• [WHAT TO WORK ON] Below are lines of data, and only some are wanted. Please repeat exactly those from the line that has "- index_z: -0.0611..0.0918" through the line that has "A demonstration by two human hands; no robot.".

• [DATASET SECTION]
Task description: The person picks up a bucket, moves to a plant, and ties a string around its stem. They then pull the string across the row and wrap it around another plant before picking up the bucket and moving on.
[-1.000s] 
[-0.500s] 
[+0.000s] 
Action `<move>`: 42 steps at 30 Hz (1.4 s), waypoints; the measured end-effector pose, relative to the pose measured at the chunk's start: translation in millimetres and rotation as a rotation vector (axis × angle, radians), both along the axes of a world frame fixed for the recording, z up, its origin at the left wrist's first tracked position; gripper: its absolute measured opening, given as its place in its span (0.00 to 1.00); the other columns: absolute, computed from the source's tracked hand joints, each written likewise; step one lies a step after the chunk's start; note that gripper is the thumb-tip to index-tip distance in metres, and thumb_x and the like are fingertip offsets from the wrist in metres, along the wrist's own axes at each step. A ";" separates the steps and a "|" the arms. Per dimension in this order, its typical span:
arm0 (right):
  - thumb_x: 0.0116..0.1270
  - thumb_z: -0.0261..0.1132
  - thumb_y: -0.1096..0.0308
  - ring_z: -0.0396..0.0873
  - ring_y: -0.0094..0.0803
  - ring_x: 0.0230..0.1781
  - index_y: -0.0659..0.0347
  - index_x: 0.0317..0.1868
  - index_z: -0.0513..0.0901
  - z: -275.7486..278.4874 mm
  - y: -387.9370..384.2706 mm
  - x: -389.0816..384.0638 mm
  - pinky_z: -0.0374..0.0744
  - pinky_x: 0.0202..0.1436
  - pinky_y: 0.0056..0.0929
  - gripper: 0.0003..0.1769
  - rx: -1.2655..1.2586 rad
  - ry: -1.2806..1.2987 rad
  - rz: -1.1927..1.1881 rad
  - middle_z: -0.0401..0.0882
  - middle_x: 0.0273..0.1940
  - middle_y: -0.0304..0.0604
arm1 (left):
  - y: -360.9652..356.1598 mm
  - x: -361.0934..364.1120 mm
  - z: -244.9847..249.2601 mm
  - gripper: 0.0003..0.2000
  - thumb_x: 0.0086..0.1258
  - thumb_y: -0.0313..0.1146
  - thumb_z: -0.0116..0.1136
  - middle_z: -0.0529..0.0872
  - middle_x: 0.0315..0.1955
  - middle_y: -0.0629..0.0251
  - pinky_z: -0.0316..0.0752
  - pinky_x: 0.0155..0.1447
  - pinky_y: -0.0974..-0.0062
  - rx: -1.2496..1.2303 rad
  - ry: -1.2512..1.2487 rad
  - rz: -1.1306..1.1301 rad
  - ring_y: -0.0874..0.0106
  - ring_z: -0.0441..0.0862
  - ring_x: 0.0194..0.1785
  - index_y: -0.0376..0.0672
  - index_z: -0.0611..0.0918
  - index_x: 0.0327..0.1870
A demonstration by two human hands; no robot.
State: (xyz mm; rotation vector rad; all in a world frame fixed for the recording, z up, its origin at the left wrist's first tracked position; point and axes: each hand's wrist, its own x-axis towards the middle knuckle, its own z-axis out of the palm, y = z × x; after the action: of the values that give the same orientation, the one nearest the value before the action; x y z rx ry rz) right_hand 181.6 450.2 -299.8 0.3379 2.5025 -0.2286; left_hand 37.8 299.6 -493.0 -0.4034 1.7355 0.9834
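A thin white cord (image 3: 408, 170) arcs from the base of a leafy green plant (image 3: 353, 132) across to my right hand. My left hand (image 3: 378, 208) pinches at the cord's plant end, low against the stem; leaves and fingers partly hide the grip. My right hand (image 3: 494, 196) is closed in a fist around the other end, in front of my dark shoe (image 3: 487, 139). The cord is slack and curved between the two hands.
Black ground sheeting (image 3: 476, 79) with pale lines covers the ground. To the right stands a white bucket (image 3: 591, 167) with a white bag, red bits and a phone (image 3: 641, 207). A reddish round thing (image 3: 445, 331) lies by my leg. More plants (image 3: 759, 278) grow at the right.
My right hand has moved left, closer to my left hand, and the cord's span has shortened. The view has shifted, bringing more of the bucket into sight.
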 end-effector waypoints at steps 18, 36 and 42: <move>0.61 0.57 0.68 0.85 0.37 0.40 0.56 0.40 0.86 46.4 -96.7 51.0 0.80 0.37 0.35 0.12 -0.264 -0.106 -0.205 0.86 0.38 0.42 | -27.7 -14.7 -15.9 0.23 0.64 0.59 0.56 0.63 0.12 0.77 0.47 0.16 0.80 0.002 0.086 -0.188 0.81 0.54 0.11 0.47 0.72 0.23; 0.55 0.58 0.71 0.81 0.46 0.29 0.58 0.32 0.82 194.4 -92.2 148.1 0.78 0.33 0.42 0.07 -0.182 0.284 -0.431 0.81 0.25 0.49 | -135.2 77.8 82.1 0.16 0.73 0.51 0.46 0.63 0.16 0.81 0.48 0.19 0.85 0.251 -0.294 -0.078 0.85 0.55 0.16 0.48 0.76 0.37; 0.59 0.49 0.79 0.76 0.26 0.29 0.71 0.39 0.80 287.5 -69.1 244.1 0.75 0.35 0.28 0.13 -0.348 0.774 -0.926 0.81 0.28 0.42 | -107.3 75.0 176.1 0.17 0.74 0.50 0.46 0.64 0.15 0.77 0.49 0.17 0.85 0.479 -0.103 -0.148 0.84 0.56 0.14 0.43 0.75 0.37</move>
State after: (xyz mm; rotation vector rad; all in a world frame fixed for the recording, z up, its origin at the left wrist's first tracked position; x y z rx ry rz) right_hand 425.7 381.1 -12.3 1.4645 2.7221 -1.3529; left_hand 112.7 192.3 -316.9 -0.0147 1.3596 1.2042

• [RESPONSE TO THIS TASK]
  - index_z: -0.0611..0.0918
  - index_x: 0.0327..0.1870
A demonstration by two human hands; no robot.

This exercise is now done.